Wednesday, April 02, 2008

Expats in Mexico: Park alum tells their stories


Shauna Leff is a TVR major (class of 1999) who lives in Mexico and works for the American Benevolent Society, creating an oral history of the stories of American expats living in Mexico. (She might also be working with TVR professor Mara Alper this summer on her documentary about the Huichol tribe.)

A recent magazine profile described her work capturing the stories of the Americans who have made a home and a history in Mexico:

Shauna Leff enters the basement to the nose-twitching smell of must and cool air. Before her lies a clutter of boxes, wheelchairs, computer hard drives, blue fi ling cabinets and bookshelves.

A 30-year-old with contagious energy and a tiny nose piercing, Leff is ABS’s youngest board member and the organization’s self-described cheerleader. With the 140th birthday celebration fast approaching (to be celebrated February 20 at the US Ambassador’s residence), she’s digging for photos to use in the anniversary video.
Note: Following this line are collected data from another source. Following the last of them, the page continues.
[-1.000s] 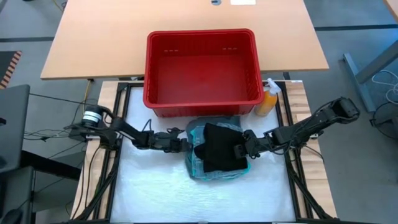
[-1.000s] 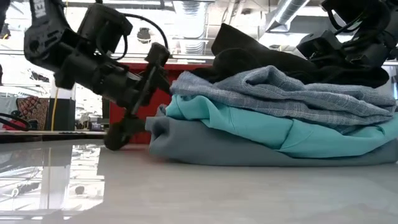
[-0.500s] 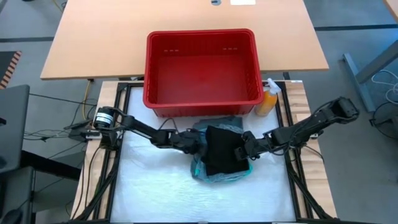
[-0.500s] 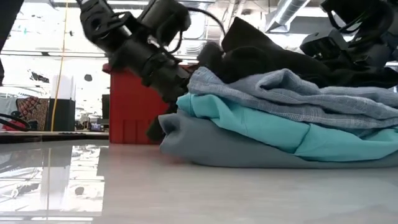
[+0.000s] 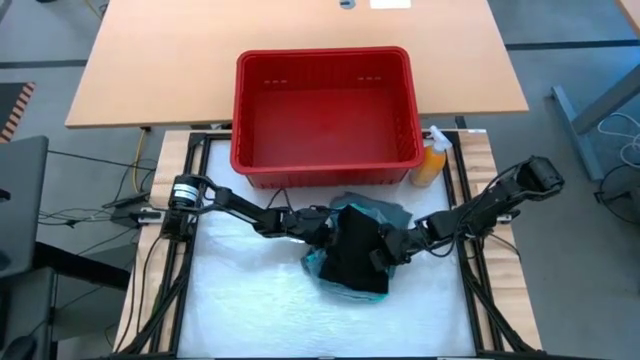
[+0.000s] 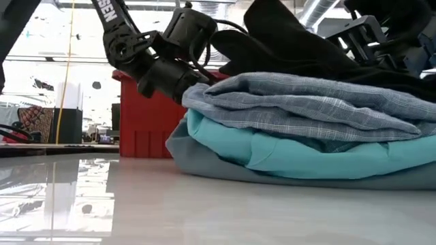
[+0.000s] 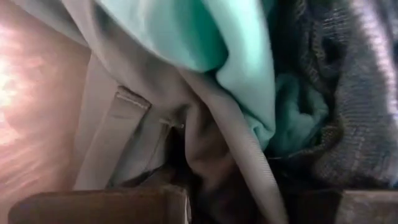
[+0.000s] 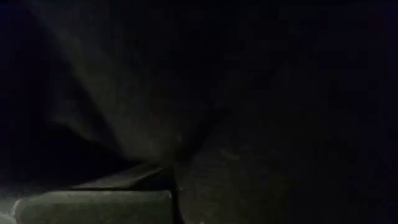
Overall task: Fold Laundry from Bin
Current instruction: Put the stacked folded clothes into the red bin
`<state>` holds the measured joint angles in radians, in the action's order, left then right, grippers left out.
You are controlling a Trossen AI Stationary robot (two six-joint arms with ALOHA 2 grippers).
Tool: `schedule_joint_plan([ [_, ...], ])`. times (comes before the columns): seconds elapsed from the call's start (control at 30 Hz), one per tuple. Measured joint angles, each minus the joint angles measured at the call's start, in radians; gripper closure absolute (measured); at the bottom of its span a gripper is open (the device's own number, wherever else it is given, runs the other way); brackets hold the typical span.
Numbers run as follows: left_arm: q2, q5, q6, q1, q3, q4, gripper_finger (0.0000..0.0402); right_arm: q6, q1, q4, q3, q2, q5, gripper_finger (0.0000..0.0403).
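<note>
The laundry lies piled on the white table pad in front of the red bin [image 5: 325, 175]. A black garment [image 5: 355, 255] is on top. Beneath it lie a blue-grey striped cloth [image 6: 306, 102], a teal one [image 6: 272, 150] and a grey-green one [image 6: 204, 163], which rests on the pad. My left gripper [image 5: 322, 228] is pushed into the pile's left side, its fingers buried in cloth. My right gripper [image 5: 388, 252] is on the black garment at the pile's right side, shut on it. My left gripper grips the pile's left edge with folds of grey-green cloth [image 7: 205, 137] and teal cloth [image 7: 249, 93] between its fingers, so several layers. It comes in almost level from the table's left. The pile rests on the pad. My right gripper pinches a fold of the black garment [image 8: 205, 168] at the garment's right side, slanting down from the table's right. The cloth fills its wrist view and hides most of the fingers. The garment lies on the pile.
The bin stands open behind the pile, with nothing showing inside it. An orange spray bottle [image 5: 430, 160] stands at the bin's near right corner. Bare white pad [image 5: 250, 310] stretches from the pile to the table's near edge and left side.
My left gripper has gone toward the table's right, from beside the pile with its fingers wide apart into the pile's left edge. My right gripper has sunk onto the black garment and moved a little left. The pile is squeezed narrower, and the black garment reaches nearer the near edge.
</note>
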<state>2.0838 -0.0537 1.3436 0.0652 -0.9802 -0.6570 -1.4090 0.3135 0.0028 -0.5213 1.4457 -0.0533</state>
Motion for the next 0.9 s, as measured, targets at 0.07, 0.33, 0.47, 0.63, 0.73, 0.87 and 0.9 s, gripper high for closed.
schedule_joint_plan([
  [0.07,-0.013,0.01,-0.001,0.003,-0.001,0.03,0.0328,0.0,0.003,-0.019,0.0,-0.014,-0.002,0.03],
  [0.33,-0.08,0.031,-0.053,-0.003,-0.003,0.12,0.0328,-0.059,0.011,-0.172,0.006,-0.184,-0.027,0.0196],
  [0.47,-0.08,0.032,-0.053,-0.003,-0.003,0.121,0.0328,-0.15,0.023,-0.336,0.005,-0.256,-0.067,0.0123],
  [0.63,-0.08,0.028,-0.057,0.005,-0.003,0.124,0.0329,-0.273,0.089,-0.481,0.005,-0.318,-0.156,0.0112],
  [0.73,-0.081,0.025,-0.06,0.005,-0.002,0.125,0.0328,-0.317,0.116,-0.524,0.004,-0.326,-0.179,0.0116],
  [0.87,-0.081,0.023,-0.06,0.003,-0.001,0.126,0.0321,-0.306,0.127,-0.56,-0.001,-0.277,-0.2,0.0117],
  [0.9,-0.082,0.021,-0.06,0.001,-0.001,0.126,0.0321,-0.289,0.125,-0.558,-0.002,-0.257,-0.204,0.0117],
])
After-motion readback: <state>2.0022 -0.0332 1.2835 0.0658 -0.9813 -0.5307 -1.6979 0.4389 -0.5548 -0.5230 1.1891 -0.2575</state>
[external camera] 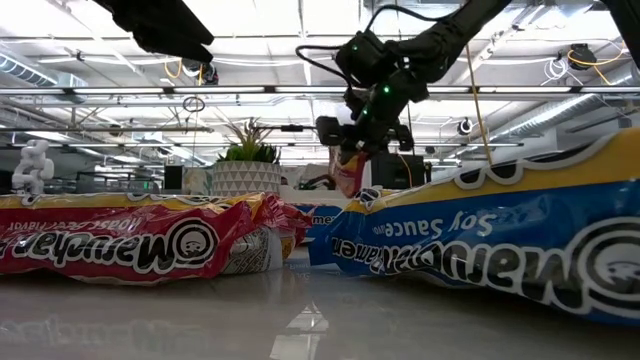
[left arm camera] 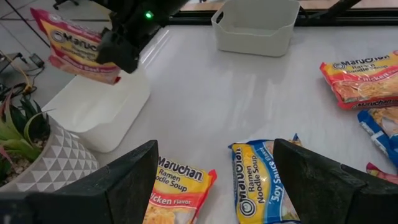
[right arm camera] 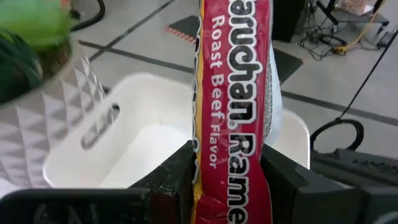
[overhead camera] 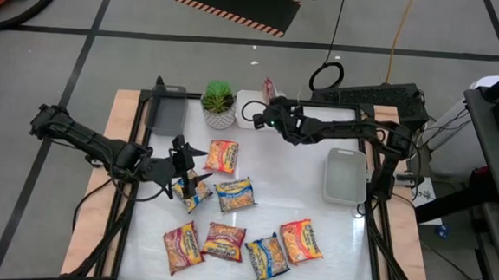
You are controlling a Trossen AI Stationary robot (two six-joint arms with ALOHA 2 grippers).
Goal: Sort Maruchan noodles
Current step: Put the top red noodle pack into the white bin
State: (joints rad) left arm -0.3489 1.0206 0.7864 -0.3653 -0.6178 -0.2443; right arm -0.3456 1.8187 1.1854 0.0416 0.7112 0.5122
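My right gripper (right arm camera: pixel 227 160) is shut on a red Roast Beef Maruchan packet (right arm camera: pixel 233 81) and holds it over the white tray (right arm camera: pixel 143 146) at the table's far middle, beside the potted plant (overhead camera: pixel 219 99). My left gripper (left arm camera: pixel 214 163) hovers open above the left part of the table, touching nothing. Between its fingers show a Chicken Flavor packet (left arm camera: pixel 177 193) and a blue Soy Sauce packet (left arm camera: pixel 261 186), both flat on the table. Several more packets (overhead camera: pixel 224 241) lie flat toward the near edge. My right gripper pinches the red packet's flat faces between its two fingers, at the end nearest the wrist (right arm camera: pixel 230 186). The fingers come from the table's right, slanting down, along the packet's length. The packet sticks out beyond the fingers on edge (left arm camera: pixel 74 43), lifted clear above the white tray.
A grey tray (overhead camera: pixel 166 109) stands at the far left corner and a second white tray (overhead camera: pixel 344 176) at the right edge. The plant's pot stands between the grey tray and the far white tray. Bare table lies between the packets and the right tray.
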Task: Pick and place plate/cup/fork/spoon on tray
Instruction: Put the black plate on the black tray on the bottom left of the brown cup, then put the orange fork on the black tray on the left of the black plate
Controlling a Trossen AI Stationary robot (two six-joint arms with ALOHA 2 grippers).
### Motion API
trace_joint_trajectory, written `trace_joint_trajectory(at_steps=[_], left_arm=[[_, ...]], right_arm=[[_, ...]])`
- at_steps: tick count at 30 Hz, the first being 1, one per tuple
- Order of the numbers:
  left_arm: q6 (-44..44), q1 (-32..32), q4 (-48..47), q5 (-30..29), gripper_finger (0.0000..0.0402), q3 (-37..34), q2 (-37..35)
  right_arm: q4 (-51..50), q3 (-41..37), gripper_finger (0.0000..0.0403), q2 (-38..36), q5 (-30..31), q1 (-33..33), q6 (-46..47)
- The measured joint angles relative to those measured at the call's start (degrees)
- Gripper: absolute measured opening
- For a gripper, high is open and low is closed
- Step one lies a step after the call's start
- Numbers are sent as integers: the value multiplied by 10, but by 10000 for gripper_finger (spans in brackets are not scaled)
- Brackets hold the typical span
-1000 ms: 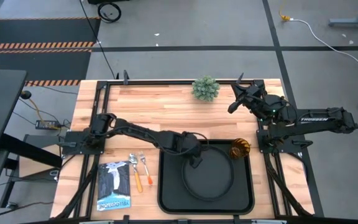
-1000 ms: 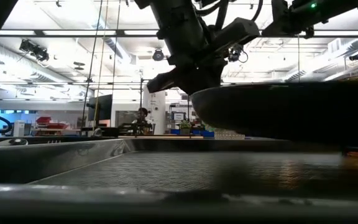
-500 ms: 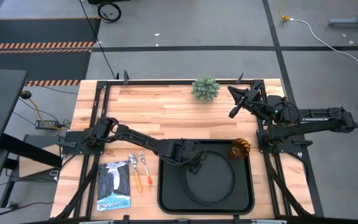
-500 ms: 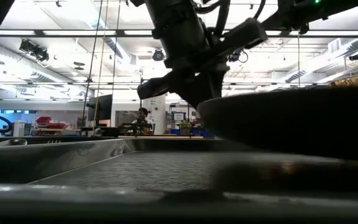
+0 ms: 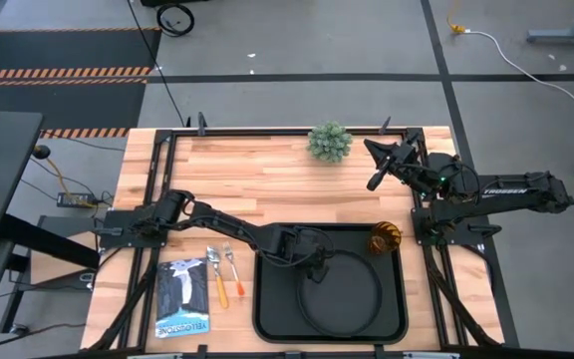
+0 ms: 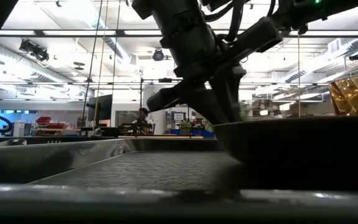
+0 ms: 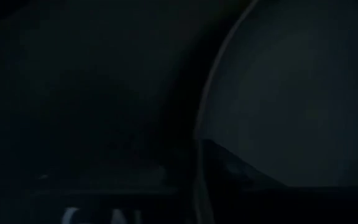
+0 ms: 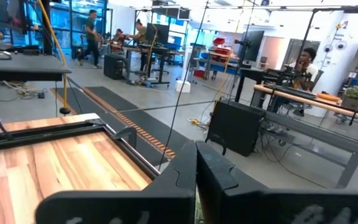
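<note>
The round black plate (image 5: 345,291) lies inside the black rectangular tray (image 5: 269,299), at its middle. My left gripper (image 5: 313,262) is shut on the plate's rim, and the low view (image 6: 219,109) shows it too. The amber cup (image 5: 385,239) stands in the tray's far right corner. The fork (image 5: 233,267) and the spoon (image 5: 215,273) lie on the wooden table just left of the tray. My right gripper (image 5: 377,165) is raised over the table's far right part, shut and empty. My left gripper holds the plate by its rim (image 5: 305,275) on the far left side, pinched between the two fingers. The fingers (image 6: 197,99) slant down from the table's left. The plate sits level, low in the tray; whether its bottom rests on the tray floor does not show.
A green bushy plant (image 5: 329,142) stands at the table's far edge. A blue and white booklet (image 5: 182,297) lies near the front left, beside the spoon. Bare wood shows between the plant and the tray.
My left gripper has gone down and a little toward the table's near edge with the plate. The plate, held above the tray floor a second ago, has sunk low into the tray and uncovers the cup behind it in the low view.
</note>
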Motion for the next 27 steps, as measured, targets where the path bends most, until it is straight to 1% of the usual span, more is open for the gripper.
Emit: trace_joint_trajectory(at_steps=[4, 8, 14, 16, 19, 22, 25, 27], left_arm=[[15, 0, 2, 0, 80, 0, 0], [30, 3, 5, 0, 115, 0, -6], [45, 8, -22, 0, 170, 0, -22], [51, 10, -29, -8, 184, 0, -32], [61, 10, -49, -34, 192, 0, -50], [61, 7, -84, -61, 192, 0, -69], [52, 0, -137, -65, 182, 0, -78], [29, -8, -177, -65, 174, 1, -80]], right_arm=[[-1, 0, 7, 0, -8, 0, 0], [-4, 0, 7, 0, -9, 0, 2], [-12, 0, 7, 0, -9, 0, 2], [-12, 0, 7, 0, -9, 0, 2], [-12, 0, 7, 0, -9, 0, 2], [-15, 0, 7, 0, -9, 0, 5], [-17, 0, 7, 0, -9, 0, 5], [-17, 0, 7, 0, -10, 0, 5]])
Leff is spearheading the ABS’s Story Archive Project. Like NPR’s StoryCorps and the BBC’s digital Telling Lives project, Leff is recording expat interviews to preserve the stories of the older generation —stories she hopes will raise the institution’s profile and engage the new generation of Americans in Mexico. So far, Leff has
recorded 10 interviews on professional audio quality equipment. It’s expat history as never heard before.

Former ABS president Vicky Silvan, 83, and her husband Len tell of how they met, painting the scene at the Hotel del Prado, the popular expat hangout that crumbled in the 1985 earthquake. Author Diana Anhalt’s childhood memories of the 1950s take
listeners through Polanco cornfi elds, down a Paseo de la Reforma still traveled by burros and horses, and to the Pyramids back when you could still dig in the rubble and take home pre-Colombian artifacts.

Leff asks how her life changed by moving here. Anhalt’s voice cracks on the recording: “It gave me another language, it gave me another culture … and it gave me the gift of life.” A pause. “You know it’s funny, Shauna, I never realized how much it moves me
until I started talking about it.”

Parkies: they're using their talents and expertise to tell life's stories. All over the world.